Validation revealed almost perfect agreement between the radiographic and the macroscopic overall degrees of degeneration (Kappa 0.968, CL 0.944–0.991), while the macroscopic grades tended to be underestimated in low degeneration grades. Radiographic grading of two independent observers also exhibited almost perfect agreement (Kappa 0.883, CL 0.824–0.941) as well as tendencies towards rater-dependent differences in low degeneration grades.
The new quantitative radiographic grading scheme represents a valid, reliable, and almost objective method for assessing the degree of degeneration of individual thoracic intervertebral discs. Potential effects of interindividual variations and the radiographic superimposition of anatomical structures represent a limitation of this method should be taken into account when using the grading system for clinical and experimental purposes, especially with regard to specific morphological as well as patient- and donor-specific characteristics.
Intervertebral disc degeneration represents a principal aspect when assessing pathological, morphological, and biomechanical changes of the spine. While degenerative changes of the intervertebral disc occur in the entire spine , existing grading systems for disc degeneration have been mainly developed for the cervical and lumbar spine . However, thoracic intervertebral discs are more flat and exhibit a different morphology compared to discs of the cervical or lumbar spine , potentially leading to differences in modality and velocity of the degeneration process and therefore necessitating a specific grading system.
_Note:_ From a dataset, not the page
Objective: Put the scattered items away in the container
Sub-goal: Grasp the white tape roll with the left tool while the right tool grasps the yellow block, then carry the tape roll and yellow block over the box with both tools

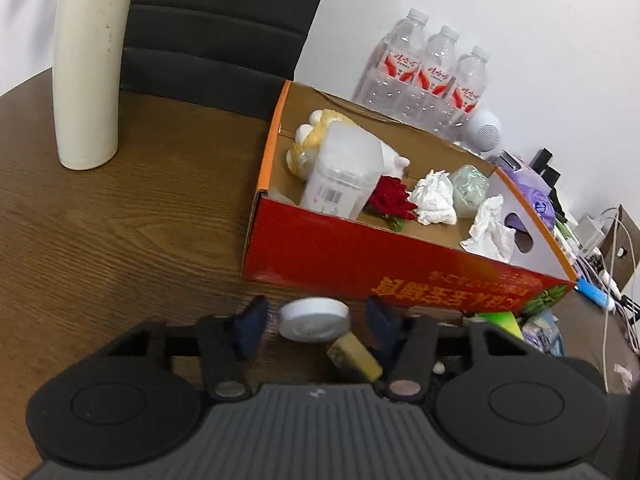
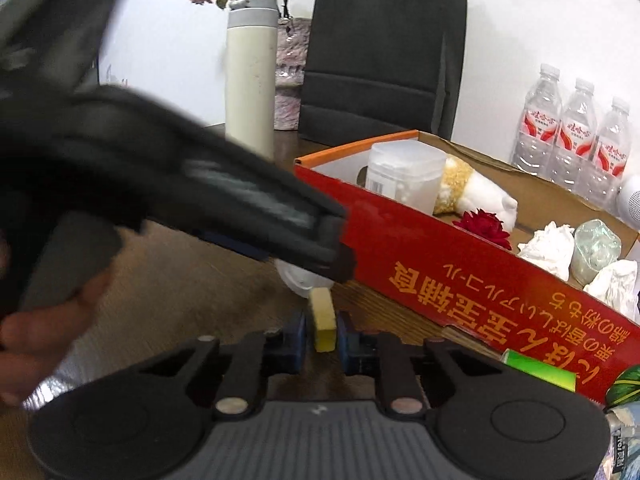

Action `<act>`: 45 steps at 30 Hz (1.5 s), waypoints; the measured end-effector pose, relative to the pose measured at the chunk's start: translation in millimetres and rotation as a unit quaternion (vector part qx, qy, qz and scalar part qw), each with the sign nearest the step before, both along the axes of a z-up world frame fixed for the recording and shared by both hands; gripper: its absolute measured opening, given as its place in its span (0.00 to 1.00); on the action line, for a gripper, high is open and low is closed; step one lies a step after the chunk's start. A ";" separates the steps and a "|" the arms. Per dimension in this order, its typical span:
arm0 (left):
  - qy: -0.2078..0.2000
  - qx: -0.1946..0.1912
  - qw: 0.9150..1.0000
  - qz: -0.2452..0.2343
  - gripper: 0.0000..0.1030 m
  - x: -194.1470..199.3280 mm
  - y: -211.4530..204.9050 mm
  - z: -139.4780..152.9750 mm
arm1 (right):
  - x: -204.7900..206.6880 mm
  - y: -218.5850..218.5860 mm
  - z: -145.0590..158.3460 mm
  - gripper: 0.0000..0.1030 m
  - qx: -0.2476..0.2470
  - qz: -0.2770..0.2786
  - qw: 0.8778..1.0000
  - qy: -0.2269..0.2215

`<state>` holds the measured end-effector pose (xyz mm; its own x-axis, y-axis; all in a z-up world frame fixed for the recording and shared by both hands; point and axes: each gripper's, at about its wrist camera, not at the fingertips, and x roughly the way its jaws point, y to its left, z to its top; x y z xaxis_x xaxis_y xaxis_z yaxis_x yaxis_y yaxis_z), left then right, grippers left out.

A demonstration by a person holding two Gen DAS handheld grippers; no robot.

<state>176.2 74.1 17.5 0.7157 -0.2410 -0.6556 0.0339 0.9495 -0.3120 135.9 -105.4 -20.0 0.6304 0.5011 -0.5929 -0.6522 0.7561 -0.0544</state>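
Left wrist view: my left gripper (image 1: 316, 322) stands half open astride a white round lidded tin (image 1: 314, 319) that lies on the bench (image 1: 120, 220) just in front of the red cardboard box (image 1: 360, 256). The pads flank the tin, with a sliver of gap on each side — I judge it not yet pinched. Just right of the tin, a small yellow block (image 1: 354, 356) lies with its long axis slanting away from the box wall.

In the right wrist view, my right gripper (image 2: 322, 334) is nearly closed on that same yellow block (image 2: 323, 322), pads against both long sides, the block pointing straight ahead toward the tin (image 2: 300, 278). So each hand has its own item, and both lie at the foot of the box's near wall; the lift must clear that wall.

Inside the box — a translucent plastic jar (image 1: 340, 176) leaning on a plush toy (image 1: 316, 132) at the far end from the water bottles (image 1: 428, 68), then a red fabric rose (image 1: 390, 198), crumpled tissues (image 1: 434, 198) and a pale green wad (image 1: 468, 190).
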 end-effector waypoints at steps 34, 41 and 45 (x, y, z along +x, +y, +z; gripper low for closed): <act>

Previously reported evaluation techniques for thoracic intervertebral disc degeneration were based on pure qualitative characteristics regarding disc height and osteophyte formation [4, 5], while changes need to be quantified in order to ensure repeatability and reproducibility of the measurements. Moreover, grading systems for intervertebral disc degeneration should be validated and tested for objectivity in order to assure clinical applicability and data comparability. Validation of a grading system for thoracic disc degeneration, however, was solely reported in the histological classification of Rutges et al. , which is not applicable in clinical practice. Interobserver reliability was determined in the studies of Douvier et al. , using the radiographic grading system for the lumbar spine developed by Lane et al. , and Raininko et al. , performing magnetic resonance imaging for grading. While magnetic resonance imaging reveals several advantages compared to radiography, such as the visualization of cartilaginous tissue and the radiation-free methodology, plain radiographs still provide higher clinical practicability due to inexpensiveness, low time consumption, and high availability in case of follow-up treatments, thus being most appropriate for clinical evaluations and experimental studies.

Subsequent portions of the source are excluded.